Trials objectively categorized as containing motion artifacts (a change in the filtered intensity greater than 5% in 1/20 s during the 10 s baseline and 20 s test event) were eliminated from these analyses [54]. A total of 38 trials were eliminated due to motion artifacts. Two additional trials were eliminated because the infants failed to watch the event. A total of 9 trials were eliminated due to procedural error. In total, 49 trials out of 350 were eliminated and not included in our dataset. On average, 2 trials were excluded for each infant out of 10 possible trials (Mean = 2.24, SD = 1.48). Relative concentrations of HbO obtained between 5 and 20 s following initiation of each trail were compared to that trial’s own baseline (measured from −2 s to trial onset). Because the hemodynamic response is still being initiated between 0 and 5 s, that time was not included in the average. Average changes in HbO concentration were calculated for each cortical region, measured by each of the four channels during each of the stimulus-specific trials relative to that trial’s own baseline. Although mean value for relative changes in concentration of both HbO and HbR were calculated (see Supplementary Tables S1 and S2), analyses were limited to HbO, as this chromophore generally provided the most robust contrast-to-noise ratio.

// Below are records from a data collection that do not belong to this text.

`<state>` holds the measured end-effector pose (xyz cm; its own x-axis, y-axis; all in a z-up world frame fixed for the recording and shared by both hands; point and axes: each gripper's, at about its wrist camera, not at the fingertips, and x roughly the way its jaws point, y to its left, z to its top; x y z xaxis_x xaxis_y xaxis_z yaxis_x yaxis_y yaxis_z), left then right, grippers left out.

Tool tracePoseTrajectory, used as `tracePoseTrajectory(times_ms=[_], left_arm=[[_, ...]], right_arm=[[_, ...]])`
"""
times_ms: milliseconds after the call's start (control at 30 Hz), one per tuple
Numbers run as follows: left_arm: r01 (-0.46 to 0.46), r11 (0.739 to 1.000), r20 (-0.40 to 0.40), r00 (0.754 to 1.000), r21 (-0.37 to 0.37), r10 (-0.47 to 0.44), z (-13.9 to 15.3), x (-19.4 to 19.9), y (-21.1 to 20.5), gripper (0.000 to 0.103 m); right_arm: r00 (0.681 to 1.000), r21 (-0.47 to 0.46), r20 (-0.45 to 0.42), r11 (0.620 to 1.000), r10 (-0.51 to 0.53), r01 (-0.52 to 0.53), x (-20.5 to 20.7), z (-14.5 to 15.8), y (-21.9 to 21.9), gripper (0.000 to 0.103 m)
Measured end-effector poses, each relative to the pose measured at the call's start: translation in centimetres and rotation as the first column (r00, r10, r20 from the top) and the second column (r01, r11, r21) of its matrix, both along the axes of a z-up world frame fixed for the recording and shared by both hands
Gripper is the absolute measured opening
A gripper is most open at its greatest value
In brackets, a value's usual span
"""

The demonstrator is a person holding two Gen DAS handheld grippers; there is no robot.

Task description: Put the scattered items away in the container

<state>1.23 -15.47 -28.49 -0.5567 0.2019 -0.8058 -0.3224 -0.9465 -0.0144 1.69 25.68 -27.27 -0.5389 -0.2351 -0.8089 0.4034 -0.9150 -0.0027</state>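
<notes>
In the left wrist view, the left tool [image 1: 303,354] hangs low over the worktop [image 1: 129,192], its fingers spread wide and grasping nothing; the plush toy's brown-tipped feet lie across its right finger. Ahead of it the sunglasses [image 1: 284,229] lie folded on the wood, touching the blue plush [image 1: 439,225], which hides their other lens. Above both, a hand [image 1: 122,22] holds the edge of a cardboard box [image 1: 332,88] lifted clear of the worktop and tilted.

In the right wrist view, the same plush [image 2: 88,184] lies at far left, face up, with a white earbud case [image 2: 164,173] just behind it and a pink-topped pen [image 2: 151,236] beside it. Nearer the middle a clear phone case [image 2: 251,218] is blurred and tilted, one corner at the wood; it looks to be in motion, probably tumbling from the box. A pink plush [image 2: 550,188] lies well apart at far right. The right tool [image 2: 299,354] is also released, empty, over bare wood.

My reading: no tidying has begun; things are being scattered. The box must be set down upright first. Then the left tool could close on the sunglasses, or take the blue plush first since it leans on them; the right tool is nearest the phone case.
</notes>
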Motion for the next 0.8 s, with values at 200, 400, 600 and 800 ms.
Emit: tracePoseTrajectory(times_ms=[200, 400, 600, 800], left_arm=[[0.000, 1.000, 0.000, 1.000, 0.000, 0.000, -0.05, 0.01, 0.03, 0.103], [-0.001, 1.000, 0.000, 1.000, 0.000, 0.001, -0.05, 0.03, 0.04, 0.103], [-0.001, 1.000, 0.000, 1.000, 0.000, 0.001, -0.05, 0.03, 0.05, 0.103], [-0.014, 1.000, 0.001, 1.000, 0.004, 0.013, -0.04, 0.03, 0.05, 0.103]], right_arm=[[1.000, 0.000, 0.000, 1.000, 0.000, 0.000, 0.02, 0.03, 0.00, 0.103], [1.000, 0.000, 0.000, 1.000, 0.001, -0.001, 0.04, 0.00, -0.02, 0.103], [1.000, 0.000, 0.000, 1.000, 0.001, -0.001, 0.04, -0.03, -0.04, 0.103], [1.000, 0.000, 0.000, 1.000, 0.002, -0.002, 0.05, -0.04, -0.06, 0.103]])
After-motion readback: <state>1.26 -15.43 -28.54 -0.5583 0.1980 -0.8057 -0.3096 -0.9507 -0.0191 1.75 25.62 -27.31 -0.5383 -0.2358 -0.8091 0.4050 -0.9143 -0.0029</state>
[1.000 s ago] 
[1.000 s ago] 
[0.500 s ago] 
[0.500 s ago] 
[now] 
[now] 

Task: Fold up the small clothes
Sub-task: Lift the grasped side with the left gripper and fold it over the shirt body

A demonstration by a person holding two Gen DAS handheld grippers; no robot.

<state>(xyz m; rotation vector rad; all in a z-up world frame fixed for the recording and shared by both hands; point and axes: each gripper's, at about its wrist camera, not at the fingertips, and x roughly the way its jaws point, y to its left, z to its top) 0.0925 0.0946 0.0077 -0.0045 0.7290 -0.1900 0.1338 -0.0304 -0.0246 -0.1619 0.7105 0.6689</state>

To examine how levels of HbO changed over time during exposure to native and non- native speech in the 4 temporal regions of interest, a repeated-measures ANOVA was conducted. We excluded the first five seconds of data from analyses because infants’ hemodynamic responses take approximately that long to fully manifest. Time points 6 through 20 s were included in this analysis, yielding 15 time points. We selected a repeated-measures ANOVA because it is better suited to handle multiple samples across time than a multivariate ANOVA. Finally, we observed the values for Mauchly’s Test of Sphericity and used (Greenhouse-Geisser) corrections when necessary to account for differences in variances between time points. Based on a 2 (Condition: non-native, native) × 4 (Channel: 1 = right anterior temporal, 2 = right posterior temporal, 3 = left anterior temporal, 4 = left posterior temporal) × 15 (Time: time points per trial) × 3 (Between subject factor, Age: 3-to-6-month-olds, 7-to-10-month-olds, 11-to-14-month-olds) repeated-measures, mixed ANOVA, the following results were obtained.

3.3. Main Effects

A main effect of Condition, F(1, 1) = 19.95, p < 0.001, indicated that larger hemodynamic responses were elicited from infants in response to native compared with non-native speech when averaged across age. A main effect of Channel, F(1, 3) = 14.5, p < 0.001, indicated that, overall, infants showed different hemodynamic responses across the four measurement channels. Both channels on the left temporal area, in addition to the right anterior channel showed an increase in HbO during stimulus presentation. Only the right posterior channel showed a decrease in HbO during stimulus presentation. Finally, a main effect of Age, F(1, 2) = 4.29, p < 0.01, indicated that, regardless of speech condition, infants’ processing patterns increased significantly with age.

3.4. Interactions

Analyses also revealed several two-way interactions, as well as a three-way interaction among Condition, Channel, and Age. The first two-way interaction between Condition and Age showed that, depending on their age, infants produced different hemodynamic responses when listening to native and non-native speech, F(1, 2) = 4.36, p < 0.01 (see Figure 2). Degrees of freedom in the Bonferroni-corrected paired t-tests reported below reflect 15 time points per infant, 4 cortical locations of measurement, and the total number of infants per age group. t-tests revealed that the oldest group of infants (11-to-14-month-olds) produced significantly greater hemodynamic activity in response to native speech compared to non-native speech, t(479) = 4.27, p < 0.0001. In contrast, no significant differences emerged in the two younger groups of infants (3-to-6-month-olds, t(839) = 0.43, p = 0.67; 7-to-10-month-olds, t(779) = 1.42, p = 0.16) when comparing average response to native and non-native speech.
Figure 2

Hemodynamic Response Functions. Native speech is plotted in black, Non-Native speech is plotted in dashed gray. Each channel location is shown: Right Anterior (R ant), Right Posterior (R pos), Left Anterior (L ant) and Left Posterior (L pos). Error bars represent standard error of the estimate. Data from 3-to-6-month-olds are in the left panel; those from 7-to-10-month-olds are in the middle panel, and those from 11-to-14-month-olds are in the right panel.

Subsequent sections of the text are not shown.